#Tutorial: Use the Microsoft Purview Python SDK
This notebook is based on some parts of the Tutorial on Microsoft Learn
Link: https://learn.microsoft.com/en-us/purview/tutorial-using-python-sdk

However, it extends the tutorial by showcasing how to work with the query results in pyspark.

## Intro

This tutorial will introduce you to using the Microsoft Purview Python SDK. You can use the SDK to do all the most common Microsoft Purview operations programmatically, rather than through the Microsoft Purview governance portal.

In this tutorial, you'll learn how to use the SDK to:

- Grant the required rights to work programmatically with Microsoft Purview
- Register a Blob Storage container as a data source in Microsoft Purview
- Instantiate the Purview Clients in Python
- Define and run a scan
- Search the catalog
- Delete a data source

## Prerequisites
For this tutorial, you'll need:

- Python 3.6 or higher
- An active Azure Subscription. If you don't have one, you can create one for free.
- A Microsoft Entra tenant associated with your subscription.
- An Azure Storage account. If you don't already have one, you can follow our quickstart guide to create one.
- A Microsoft Purview account. If you don't already have one, you can follow our quickstart guide to create one.
- A service principal with a client secret.

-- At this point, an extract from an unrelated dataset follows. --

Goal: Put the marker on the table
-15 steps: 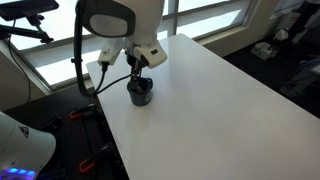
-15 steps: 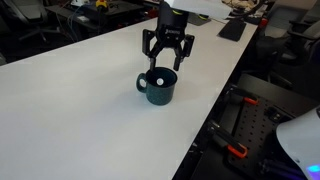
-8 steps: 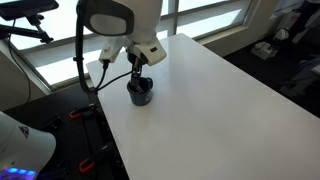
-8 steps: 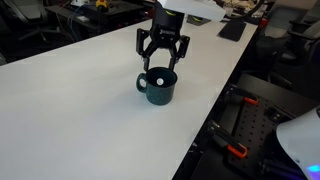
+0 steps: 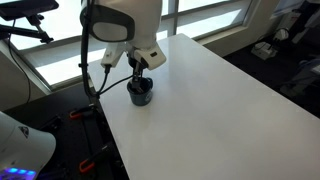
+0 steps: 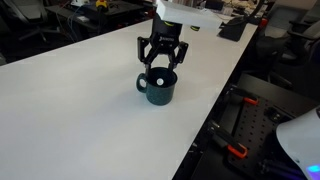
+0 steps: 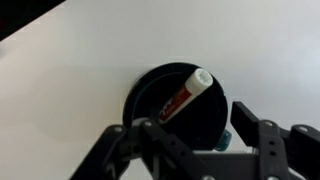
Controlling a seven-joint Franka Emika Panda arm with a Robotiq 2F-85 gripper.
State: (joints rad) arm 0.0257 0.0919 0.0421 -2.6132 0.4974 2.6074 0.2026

## Install Python Packages

In [0]:
pip install azure-identity

In [0]:
pip install azure-purview-scanning

In [0]:
pip install azure-purview-administration

In [0]:
pip install azure-purview-catalog

In [0]:
pip install azure-purview-account

In [0]:
pip install azure-core

In [0]:
dbutils.library.restartPython()

##Instantiate a Scanning, Catalog, and Administration client
In this section, you learn how to instantiate:

- A scanning client useful to registering data sources, creating and managing scan rules, triggering a scan, etc.
- A catalog client useful to interact with the catalog through searching, browsing the discovered assets, identifying the sensitivity of your data, etc.
- An administration client is useful for interacting with the Microsoft Purview Data Map itself, for operations like listing collections.

In [0]:
from azure.purview.scanning import PurviewScanningClient
from azure.purview.catalog import PurviewCatalogClient
from azure.purview.administration.account import PurviewAccountClient
from azure.identity import ClientSecretCredential 
from azure.core.exceptions import HttpResponseError
import json


In [0]:
#Information of Service Principal
client_id = "client_id" #applicationId
client_secret = "client_secret"
tenant_id = "tenant_id" #also called directoryId

### Different endpoints depending on Microsoft Purview Portal (new vs. classic)
Your endpoint value will be different depending on which Microsoft Purview portal you are using. 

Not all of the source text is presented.